Os outros jogos criados por Patel são existencialistas, surrealistas e envoltos em questões filosóficas. Não há nada de reconfortante ou nostálgico neles, e seus jogos muitas vezes inspiram uma certa ansiedade. Apesar da distância entre esses jogos e o portfólio de Gaming Pixie, ambos artistas usam jogos para provocar respostas diferentes em seus jogadores; não há nenhuma pretensão de entreter ou de realizar alguma fantasia de poder.

Outra iniciativa notável é a Arcade Review, uma revista digital que publica críticas de jogos experimentais, com um foco especial em títulos gratuitos, obscuros e de produção independente. Ela foi fundada por Zolani Stewart um crítico de Montreal, e seu objetivo é analisar jogos e produções artísticas não agraciadas pela grande mídia —com um foco especial em perspectivas feministas, marxistas e não-brancas. As críticas vêm em diversos formatos: ensaios, editoriais, resenhas e entrevistas com criadores de jogos como Amy Dentata e Titouan Millet.

Os textos são muitas vezes precedidos por fotos ou pinturas relacionas aos temas discutidos, que vão do empoderamento da comunidade, sexualidade, história da arte até jogos de videogame esquecidos. Alguns desses artigos estão disponíveis gratuitamente no blog da Arcade Review, e são um exemplo perfeito do que eu queria fazer quando criei o @SupportAltGames.

Outro importante veículo de crítica alternativa é o novo Offworld, reformulado por Leigh Alexande e Laura Hudson em colaboração com a BoingBoing. O Offworld é um site de videogames que dá espaço para criadores marginalizados divulgarem seus trabalhos, e publica análises e críticas de jogos e da cultura gamer em geral.

A volta do Offworld é como uma lufada de ar fresco — um site no qual artigos abraçam o ponto de vista feminino, a cultura queer, e as experiências culturais como elementos de uma vertente crítica válida, ao contrário dos costumeiros artigos pontuais sobre as novidades na indústria tecnológica seguidos de resenhas de jogos. São veículos como esse que me dão esperança para o futuro de bots como o @SupportAltGames, que reúnem manifestações pessoais e experiências diversas para criar uma mídia na qual jogadores que não são o público-alvo da indústria de videogames se sintam confortáveis.

De modo geral, eu sou otimista quanto ao futuro dos #altgames. Manter a flexibilidade estrutural e recusar qualquer tipo de norma de conduta é essencial; isso encoraja a diversidade e atrai novos pontos-de-vista para essa nova mídia. Muitos desenvolvedores usam o perfil que criei para perguntar se eles são "alternativos" o suficiente para contribuir, e isso é uma pergunta difícil de responder sem gerar expectativas, ou criar uma estética a ser seguida.

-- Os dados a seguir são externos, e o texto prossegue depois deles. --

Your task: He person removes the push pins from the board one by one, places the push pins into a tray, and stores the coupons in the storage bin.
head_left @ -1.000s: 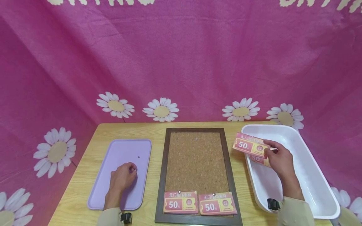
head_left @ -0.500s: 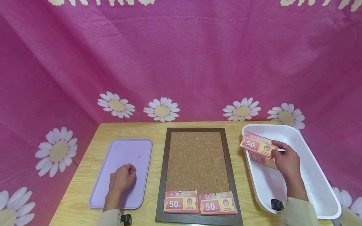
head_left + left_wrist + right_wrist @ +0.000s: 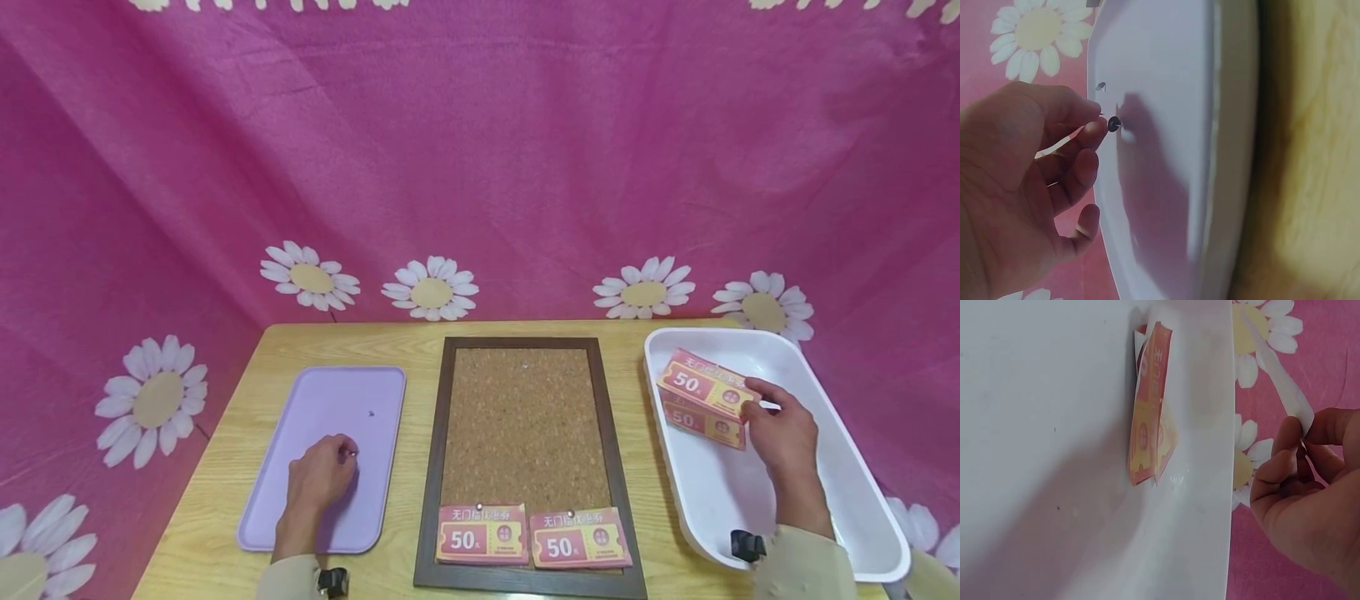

Ao invés disso, eu os aconselho a pensar sobre a mecânica do jogo — as coisas com as quais os jogadores comuns estão acostumados, como o conforto de um tutorial, ou o poder de brandir uma série de armas que podem sempre ser melhores, ou uma narrativa que se subjuga ao status quo. Depois, eu recomendo que eles as destruam; que eles rescrevam; que eles façam aquilo machucar o jogador, ou que eles apaguem aquilo de suas narrativas e criem algo mais poderoso do que os limites e as amarras do mainstream.